– Mon père était un ingénieur de grand mérite et il avait une usine importante à Alfortville. »
Le faux Paul Harmant était pâle comme un spectre.
« Comment vous appelez-vous ? demanda-t-il.
– Lucien Labroue, répondit le jeune homme.
– Lucien Labroue… répéta le millionnaire en sentant un frisson passer dans ses cheveux.
– Oui, monsieur… Vous avez connu mon père ? »
Cette question, au lieu de démonter complètement Jacques Garaud, lui rendit au contraire tout son sang-froid.
« Oui, dit-il résolument, j’ai connu votre père… j’ai été en relations d’affaires et d’amitié avec lui… Vous devez comprendre alors mon émotion, en entendant parler à l’improviste d’un homme que j’aimais, et dont j’ai appris avec douleur, aux États-Unis, la fin tragique.
– Ah ! vous avez su comment était mort mon pauvre père !
– Oui, monsieur… assassiné dans son usine en feu !
– Assassiné, oui, monsieur… répliqua Lucien, assassiné dans son usine incendiée par le meurtrier…
– Si mes souvenirs sont exacts, dit Jacques avec un absolu sang-froid, le meurtrier fut… la gardienne de l’usine.
– Les juges ont cru avoir la preuve, puisqu’ils ont condamné Jeanne Fortier… Mais je ne le crois pas.

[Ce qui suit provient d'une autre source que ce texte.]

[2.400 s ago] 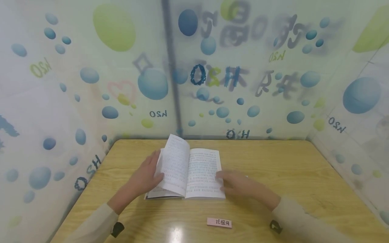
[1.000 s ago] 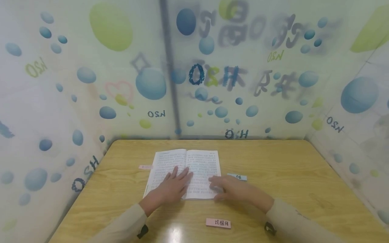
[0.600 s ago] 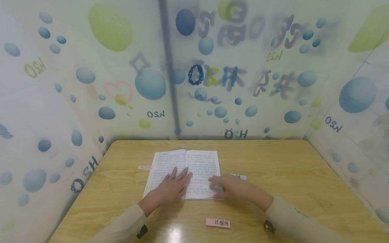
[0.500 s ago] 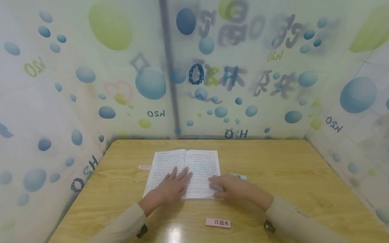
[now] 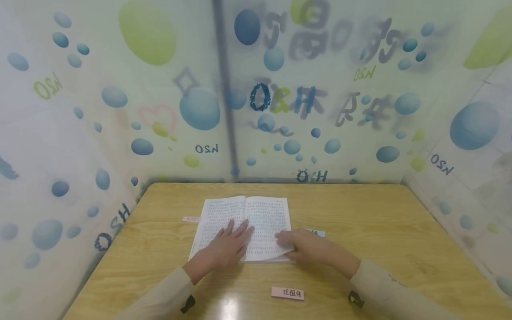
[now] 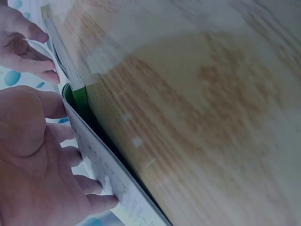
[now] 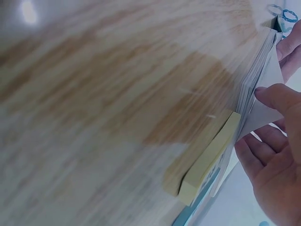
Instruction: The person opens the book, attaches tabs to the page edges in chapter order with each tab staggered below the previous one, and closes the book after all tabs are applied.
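An open book point(image 5: 266, 213) of printed text lies on the wooden table. My left hand point(image 5: 226, 249) rests across the left page and the centre fold, its fingers spread and straight. At the lower right corner, my right hand point(image 5: 312, 249) pinches a page point(image 7: 263, 101), which is bent up away from the sheets beneath. The right wrist view shows the thumb point(image 7: 270, 96) on one side of that page and the other fingers on its far side. In the left wrist view, a green strip point(image 6: 81, 100) shows at the book's lower edge by the spine.
A pink paper strip point(image 5: 287, 293) with handwriting lies in front of the book. A blue strip point(image 5: 318, 232) is partly hidden behind my right hand, and another pink strip point(image 5: 191, 219) borders the book's left edge. Patterned curtain walls point(image 5: 340, 146) enclose the table point(image 5: 360, 209).
Earlier, my left hand carried a raised page leftward; that page now lies flat under it. Since half a second ago, the right page's lower corner has lifted in my right hand.
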The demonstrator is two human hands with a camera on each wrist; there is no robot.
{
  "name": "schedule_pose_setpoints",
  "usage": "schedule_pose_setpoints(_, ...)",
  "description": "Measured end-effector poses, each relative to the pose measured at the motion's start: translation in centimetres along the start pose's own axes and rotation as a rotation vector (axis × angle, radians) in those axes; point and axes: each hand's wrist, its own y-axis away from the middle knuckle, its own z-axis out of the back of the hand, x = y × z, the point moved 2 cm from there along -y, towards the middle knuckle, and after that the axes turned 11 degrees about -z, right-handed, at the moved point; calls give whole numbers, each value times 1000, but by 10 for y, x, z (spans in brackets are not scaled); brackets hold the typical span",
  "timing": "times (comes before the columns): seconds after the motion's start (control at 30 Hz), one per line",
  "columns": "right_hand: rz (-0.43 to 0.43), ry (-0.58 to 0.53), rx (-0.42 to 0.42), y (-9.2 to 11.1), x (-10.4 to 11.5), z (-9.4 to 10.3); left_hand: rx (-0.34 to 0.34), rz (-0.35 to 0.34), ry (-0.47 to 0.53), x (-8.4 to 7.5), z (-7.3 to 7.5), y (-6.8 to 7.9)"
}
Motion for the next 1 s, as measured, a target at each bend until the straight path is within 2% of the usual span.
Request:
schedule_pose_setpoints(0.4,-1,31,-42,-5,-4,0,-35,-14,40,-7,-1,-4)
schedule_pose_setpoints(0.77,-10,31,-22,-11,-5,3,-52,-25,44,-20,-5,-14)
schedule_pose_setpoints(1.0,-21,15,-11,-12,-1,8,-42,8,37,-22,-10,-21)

– Vous pensez que la femme dont vous venez de prononcer le nom était innocente ?
– Oui, monsieur.
– Mais il semble me souvenir que les charges amoncelées contre cette femme démontraient sa culpabilité.
– Un autre avait intérêt à la mort de mon père.

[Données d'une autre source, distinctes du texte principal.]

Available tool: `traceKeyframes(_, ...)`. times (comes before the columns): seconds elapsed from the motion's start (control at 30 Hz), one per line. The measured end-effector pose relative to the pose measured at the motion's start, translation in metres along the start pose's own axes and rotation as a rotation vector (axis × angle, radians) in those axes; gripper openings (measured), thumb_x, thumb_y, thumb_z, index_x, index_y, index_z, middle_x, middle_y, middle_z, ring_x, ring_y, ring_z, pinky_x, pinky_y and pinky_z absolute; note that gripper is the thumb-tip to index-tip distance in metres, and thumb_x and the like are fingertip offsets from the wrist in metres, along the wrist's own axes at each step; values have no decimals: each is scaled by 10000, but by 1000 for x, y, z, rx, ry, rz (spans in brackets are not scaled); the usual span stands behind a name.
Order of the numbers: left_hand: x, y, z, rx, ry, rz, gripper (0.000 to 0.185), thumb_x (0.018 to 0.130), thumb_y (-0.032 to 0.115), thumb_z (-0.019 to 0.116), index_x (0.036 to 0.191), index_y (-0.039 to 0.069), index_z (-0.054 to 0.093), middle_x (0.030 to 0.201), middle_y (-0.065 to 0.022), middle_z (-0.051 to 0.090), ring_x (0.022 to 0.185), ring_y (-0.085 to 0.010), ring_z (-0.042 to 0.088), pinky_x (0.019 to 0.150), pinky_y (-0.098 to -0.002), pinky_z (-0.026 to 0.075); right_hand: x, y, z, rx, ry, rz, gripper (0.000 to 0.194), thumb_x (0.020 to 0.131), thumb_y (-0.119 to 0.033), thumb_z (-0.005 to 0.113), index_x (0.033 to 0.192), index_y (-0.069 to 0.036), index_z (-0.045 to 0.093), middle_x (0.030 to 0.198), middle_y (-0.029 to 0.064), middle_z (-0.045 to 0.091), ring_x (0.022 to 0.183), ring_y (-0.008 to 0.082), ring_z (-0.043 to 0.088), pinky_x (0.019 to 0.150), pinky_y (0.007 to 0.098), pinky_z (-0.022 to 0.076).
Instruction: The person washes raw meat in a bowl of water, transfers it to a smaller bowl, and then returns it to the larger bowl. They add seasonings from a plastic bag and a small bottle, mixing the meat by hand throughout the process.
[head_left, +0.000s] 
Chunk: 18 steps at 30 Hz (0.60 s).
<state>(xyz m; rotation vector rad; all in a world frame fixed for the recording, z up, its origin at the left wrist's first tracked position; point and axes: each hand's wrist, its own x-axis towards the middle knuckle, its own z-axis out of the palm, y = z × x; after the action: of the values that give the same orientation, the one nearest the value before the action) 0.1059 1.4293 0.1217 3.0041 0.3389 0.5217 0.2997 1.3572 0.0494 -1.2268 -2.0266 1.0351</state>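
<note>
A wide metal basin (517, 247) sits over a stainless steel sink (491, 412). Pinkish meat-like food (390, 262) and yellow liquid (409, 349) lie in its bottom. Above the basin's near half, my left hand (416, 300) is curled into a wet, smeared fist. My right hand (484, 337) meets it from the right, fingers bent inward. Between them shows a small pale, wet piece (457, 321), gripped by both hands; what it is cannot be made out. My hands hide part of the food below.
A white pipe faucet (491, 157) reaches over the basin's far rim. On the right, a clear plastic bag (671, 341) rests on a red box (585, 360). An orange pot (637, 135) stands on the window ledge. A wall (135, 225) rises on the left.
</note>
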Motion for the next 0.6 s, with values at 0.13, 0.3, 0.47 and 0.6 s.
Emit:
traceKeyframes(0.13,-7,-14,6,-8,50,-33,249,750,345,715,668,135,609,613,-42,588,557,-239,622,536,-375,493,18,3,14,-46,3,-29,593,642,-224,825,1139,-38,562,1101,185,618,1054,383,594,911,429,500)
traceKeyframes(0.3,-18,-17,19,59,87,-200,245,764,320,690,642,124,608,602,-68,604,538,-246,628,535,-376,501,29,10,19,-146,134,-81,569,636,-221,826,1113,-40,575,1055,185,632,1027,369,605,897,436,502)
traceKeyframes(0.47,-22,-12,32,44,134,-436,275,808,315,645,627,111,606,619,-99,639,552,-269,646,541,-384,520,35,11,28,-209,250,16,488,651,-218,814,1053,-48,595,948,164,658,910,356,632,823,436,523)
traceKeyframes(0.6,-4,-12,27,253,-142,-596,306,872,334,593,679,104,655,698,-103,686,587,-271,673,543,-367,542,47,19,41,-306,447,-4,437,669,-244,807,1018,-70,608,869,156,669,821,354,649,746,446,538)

– Un autre ? répéta le faux Paul Harmant en se raidissant contre la terreur grandissante. Qui donc ?
– Un contremaître de l’usine, un ambitieux !…
– Comment s’appelait ce contremaître ?
– Jacques Garaud… Oui… je me souviens de ce nom…
– Mais cet homme, on le disait du moins, avait péri dans l’incendie, victime de son dévouement.